## Given information
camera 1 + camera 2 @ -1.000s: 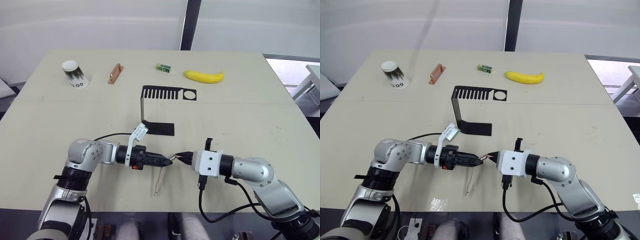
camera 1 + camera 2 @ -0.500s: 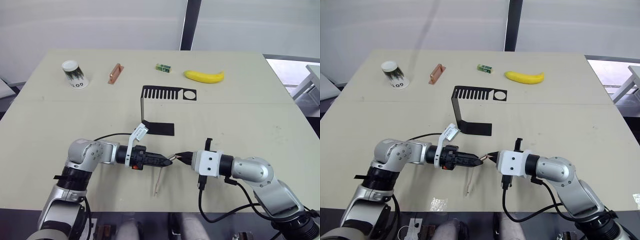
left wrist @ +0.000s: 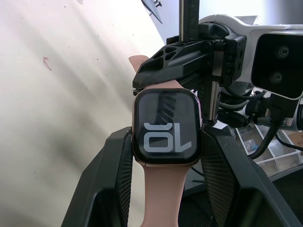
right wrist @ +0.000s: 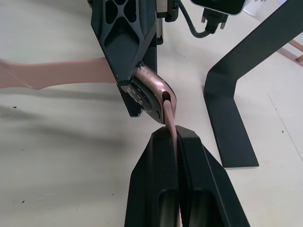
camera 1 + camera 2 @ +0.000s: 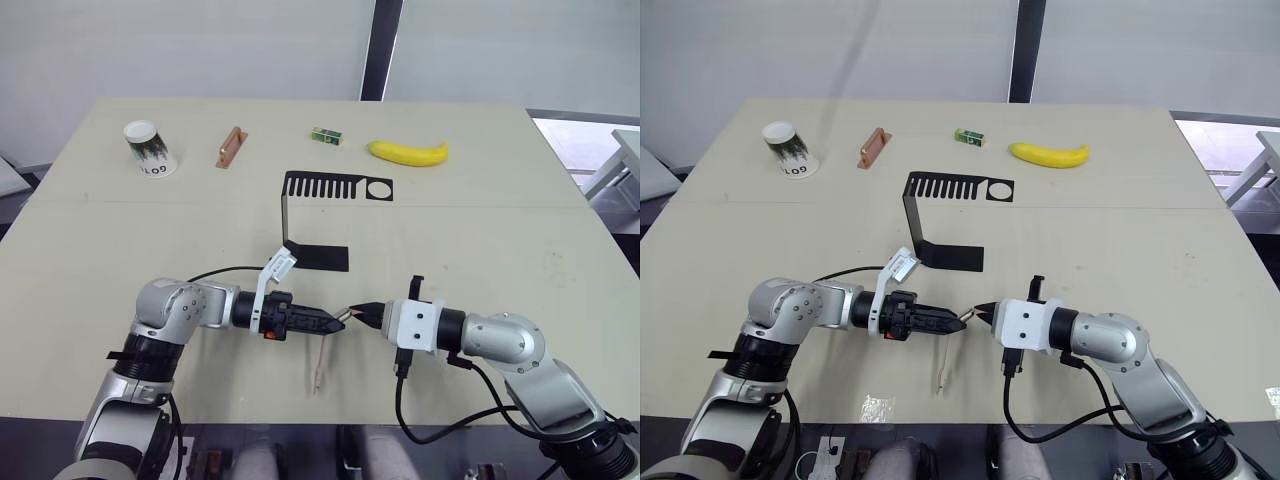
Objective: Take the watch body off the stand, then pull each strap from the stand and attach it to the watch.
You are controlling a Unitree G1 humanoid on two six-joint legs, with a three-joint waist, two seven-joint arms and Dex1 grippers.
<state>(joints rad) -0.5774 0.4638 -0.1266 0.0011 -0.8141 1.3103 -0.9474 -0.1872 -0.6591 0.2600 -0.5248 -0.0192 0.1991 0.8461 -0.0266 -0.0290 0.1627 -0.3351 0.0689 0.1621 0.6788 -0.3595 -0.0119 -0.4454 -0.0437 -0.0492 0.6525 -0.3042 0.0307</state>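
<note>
Two straps are off the stand [image 5: 318, 215], which stands bare at centre frame. My left claw [image 3: 165, 156] grips the watch [image 3: 165, 126] by its sides, first strap [image 5: 316, 366] already hanging from it. My right claw [image 4: 173, 142], pinched on the second strap [image 4: 169, 117], feeds it into the case slot, low centre above the bench [image 5: 500, 230]. Seating looks unfinished.

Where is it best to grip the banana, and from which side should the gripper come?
Across its thick middle, from straight above, one finger on the near side and one on the far. The banana lies flat on the table, its length running left to right, so a middle grip should stay balanced.
</note>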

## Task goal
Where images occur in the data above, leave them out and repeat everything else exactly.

## Response
camera 1 + camera 2 @ -1.000s: 
camera 1 + camera 2 @ -0.500s: 
left wrist @ +0.000s: 
right wrist @ +0.000s: 
camera 1 + camera 2 @ +0.000s: 
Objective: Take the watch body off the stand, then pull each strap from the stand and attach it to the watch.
You are controlling a Unitree G1 humanoid on two six-joint legs, with a three-joint waist, two seven-joint arms and Dex1 grippers.
<state>(joints rad) -0.5774 0.4638 -0.1266 0.0011 -0.8141 1.3103 -0.9474 -0.1872 -0.6591 0.2600 -0.5248 -0.0192 0.1991 0.8461 -0.0266 -0.0290 0.1627 -0.3351 0.0689 0.1621 0.6788 -0.3595 -0.0119 -0.4454 -0.0437 -0.0492 0.6525 -0.3042 0.0307</state>
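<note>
Two straps are off the stand [image 5: 318, 215], which stands bare at centre frame. My left claw [image 3: 165, 156] grips the watch [image 3: 165, 126] by its sides, first strap [image 5: 316, 366] already hanging from it. My right claw [image 4: 173, 142], pinched on the second strap [image 4: 169, 117], feeds it into the case slot, low centre above the bench [image 5: 500, 230]. Seating looks unfinished.

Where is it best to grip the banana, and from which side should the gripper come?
Across its thick middle, from straight above, one finger on the near side and one on the far. The banana lies flat on the table, its length running left to right, so a middle grip should stay balanced.
</note>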

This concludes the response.